## [WHAT YOU SHOULD DO]
The listing below must be returned in full and unchanged, without the images it carries.

=== Begin Enclosure ===

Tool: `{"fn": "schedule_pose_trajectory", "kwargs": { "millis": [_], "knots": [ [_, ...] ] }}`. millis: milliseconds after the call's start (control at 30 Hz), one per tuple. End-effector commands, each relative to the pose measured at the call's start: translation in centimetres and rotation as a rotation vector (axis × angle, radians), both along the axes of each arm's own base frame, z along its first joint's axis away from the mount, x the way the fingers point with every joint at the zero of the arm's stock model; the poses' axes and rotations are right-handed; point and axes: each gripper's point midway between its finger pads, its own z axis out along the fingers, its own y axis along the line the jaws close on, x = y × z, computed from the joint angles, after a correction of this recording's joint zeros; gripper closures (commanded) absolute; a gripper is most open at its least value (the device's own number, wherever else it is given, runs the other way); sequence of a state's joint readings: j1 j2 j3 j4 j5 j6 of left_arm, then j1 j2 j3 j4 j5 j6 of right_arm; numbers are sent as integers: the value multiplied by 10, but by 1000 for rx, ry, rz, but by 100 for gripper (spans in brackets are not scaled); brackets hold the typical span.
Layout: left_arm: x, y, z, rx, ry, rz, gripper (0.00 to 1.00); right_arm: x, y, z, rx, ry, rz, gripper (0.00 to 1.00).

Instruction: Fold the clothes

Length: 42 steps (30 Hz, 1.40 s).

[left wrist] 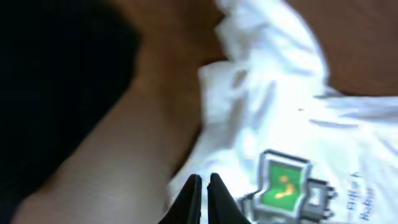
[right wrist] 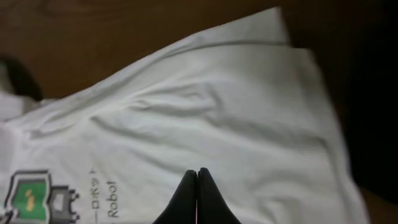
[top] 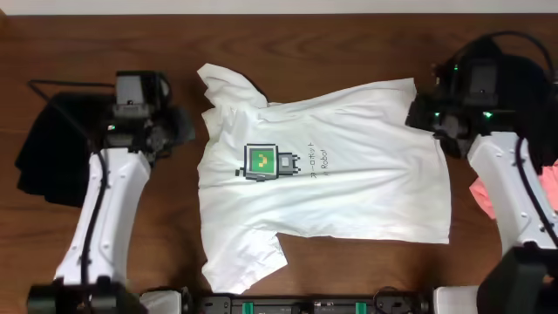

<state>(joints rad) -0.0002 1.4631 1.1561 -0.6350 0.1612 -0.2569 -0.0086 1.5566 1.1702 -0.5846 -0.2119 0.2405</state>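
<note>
A white short-sleeved T-shirt (top: 349, 183) lies spread out on the wooden table, with a green-and-grey pixel robot print (top: 261, 163) near its left side. Its sleeves are crumpled at the top left and bottom left. My left gripper (top: 185, 126) hovers just left of the shirt's upper sleeve; in the left wrist view the gripper (left wrist: 204, 180) is shut and empty over the shirt's edge (left wrist: 261, 106). My right gripper (top: 418, 113) is at the shirt's upper right corner; in the right wrist view the gripper (right wrist: 197, 173) is shut and empty above the white fabric (right wrist: 217, 112).
A black garment (top: 52, 148) lies at the left under my left arm. Another dark garment (top: 523, 74) sits at the far right, and a pink one (top: 486, 194) lies beside my right arm. The table's front edge carries the arm bases.
</note>
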Motion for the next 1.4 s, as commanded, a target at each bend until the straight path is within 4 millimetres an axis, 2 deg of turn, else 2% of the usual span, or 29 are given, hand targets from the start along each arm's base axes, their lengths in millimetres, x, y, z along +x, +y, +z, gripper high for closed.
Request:
{"fn": "schedule_pose_trajectory", "kwargs": {
  "millis": [0,67,133,267,333,500,667,767,833,933,1000,1067,1100,1133,1367],
  "knots": [
    [14,-37,-26,-106,24,-137,89,-2,50,-14,52,-3,241,91],
    [29,-55,-35,-158,-2,-190,83,-3,67,-18,58,-11,318,83],
    [43,-68,-42,-185,-33,-225,71,-3,82,-24,51,-10,366,72],
    [68,-76,-60,-220,-66,-193,54,-4,97,-30,48,-7,403,55],
    [75,-76,-70,-242,-63,-158,47,-4,98,-31,44,-6,403,47],
    [95,-76,-89,-287,-82,-91,34,-7,91,-34,45,19,388,44],
    [102,-76,-111,-328,-60,-30,32,-10,84,-37,43,42,370,43],
    [109,-77,-117,-340,-73,-16,32,-12,82,-38,42,53,367,43],
    [116,-78,-116,-355,-100,-5,35,-12,82,-39,38,57,365,43],
    [125,-79,-108,-381,-145,5,64,-13,81,-39,38,60,364,43],
    [132,-80,-101,-388,-180,2,76,-14,81,-39,38,62,364,43],
    [138,-80,-94,-404,-208,12,81,-14,81,-40,38,65,364,44],
    [141,-82,-90,-419,-225,10,90,-14,81,-40,38,65,364,43],
    [144,-86,-84,-443,-245,-3,94,-14,81,-40,38,65,364,44],
    [168,-116,-30,-561,-434,-67,94,-18,81,-42,39,83,364,47]
  ]
}}
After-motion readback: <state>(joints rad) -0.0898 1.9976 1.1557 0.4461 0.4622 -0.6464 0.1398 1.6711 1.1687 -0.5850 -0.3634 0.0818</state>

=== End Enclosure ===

## [REPLY]
Tool: `{"fn": "schedule_pose_trajectory", "kwargs": { "millis": [_], "knots": [ [_, ...] ] }}`. millis: milliseconds after the call's start (control at 30 Hz), one per tuple. End-effector commands, each relative to the pose measured at the call's start: translation in centimetres and rotation as a rotation vector (axis × angle, radians), both along the axes of each arm's own base frame, z along its first joint's axis away from the mount, x the way the fingers point with every joint at the zero of the arm's stock model; the poses' axes and rotations are right-handed; point and axes: each gripper's point midway between its finger pads, its own z axis out along the fingers, its own y axis along the line the jaws close on, x = y × z, computed from the joint angles, after a correction of this recording's joint zeros; gripper closures (commanded) absolute; a gripper is most open at its least value (the device's own number, wherever else it is given, runs the other way); sequence of a state's joint readings: j1 j2 j3 j4 j5 j6 of left_arm, then j1 j2 j3 j4 j5 j6 of right_arm; numbers are sent as integers: the value multiplied by 10, but by 1000 for rx, ry, rz, but by 100 for gripper (spans in brackets are not scaled); brackets hold the typical span.
Layout: left_arm: x, y, z, rx, ry, rz, gripper (0.00 to 1.00); right_arm: x, y, z, rx, ry, rz, gripper (0.00 to 1.00).

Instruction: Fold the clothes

Length: 42 steps (30 Hz, 1.40 s).

[left wrist] 
[right wrist] 
[top] 

<state>(joints rad) -0.0002 1.4631 1.1561 -0.6350 0.1612 -0.2569 -0.0086 1.5566 1.1702 -0.5846 -0.2119 0.2405</state>
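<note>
A white short-sleeved T-shirt (top: 349, 183) lies spread out on the wooden table, with a green-and-grey pixel robot print (top: 261, 163) near its left side. Its sleeves are crumpled at the top left and bottom left. My left gripper (top: 185, 126) hovers just left of the shirt's upper sleeve; in the left wrist view the gripper (left wrist: 204, 180) is shut and empty over the shirt's edge (left wrist: 261, 106). My right gripper (top: 418, 113) is at the shirt's upper right corner; in the right wrist view the gripper (right wrist: 197, 173) is shut and empty above the white fabric (right wrist: 217, 112).
A black garment (top: 52, 148) lies at the left under my left arm. Another dark garment (top: 523, 74) sits at the far right, and a pink one (top: 486, 194) lies beside my right arm. The table's front edge carries the arm bases.
</note>
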Motion for the next 1.4 s, as commanded, a target at each bend until the straight path is within 4 millimetres an axis, 2 deg of turn, else 2% of the usual span, or 29 are given, hand targets from the start along each arm's base axes, their lengths in millimetres, x, y, z along +x, +y, +z, gripper high for closed.
Request:
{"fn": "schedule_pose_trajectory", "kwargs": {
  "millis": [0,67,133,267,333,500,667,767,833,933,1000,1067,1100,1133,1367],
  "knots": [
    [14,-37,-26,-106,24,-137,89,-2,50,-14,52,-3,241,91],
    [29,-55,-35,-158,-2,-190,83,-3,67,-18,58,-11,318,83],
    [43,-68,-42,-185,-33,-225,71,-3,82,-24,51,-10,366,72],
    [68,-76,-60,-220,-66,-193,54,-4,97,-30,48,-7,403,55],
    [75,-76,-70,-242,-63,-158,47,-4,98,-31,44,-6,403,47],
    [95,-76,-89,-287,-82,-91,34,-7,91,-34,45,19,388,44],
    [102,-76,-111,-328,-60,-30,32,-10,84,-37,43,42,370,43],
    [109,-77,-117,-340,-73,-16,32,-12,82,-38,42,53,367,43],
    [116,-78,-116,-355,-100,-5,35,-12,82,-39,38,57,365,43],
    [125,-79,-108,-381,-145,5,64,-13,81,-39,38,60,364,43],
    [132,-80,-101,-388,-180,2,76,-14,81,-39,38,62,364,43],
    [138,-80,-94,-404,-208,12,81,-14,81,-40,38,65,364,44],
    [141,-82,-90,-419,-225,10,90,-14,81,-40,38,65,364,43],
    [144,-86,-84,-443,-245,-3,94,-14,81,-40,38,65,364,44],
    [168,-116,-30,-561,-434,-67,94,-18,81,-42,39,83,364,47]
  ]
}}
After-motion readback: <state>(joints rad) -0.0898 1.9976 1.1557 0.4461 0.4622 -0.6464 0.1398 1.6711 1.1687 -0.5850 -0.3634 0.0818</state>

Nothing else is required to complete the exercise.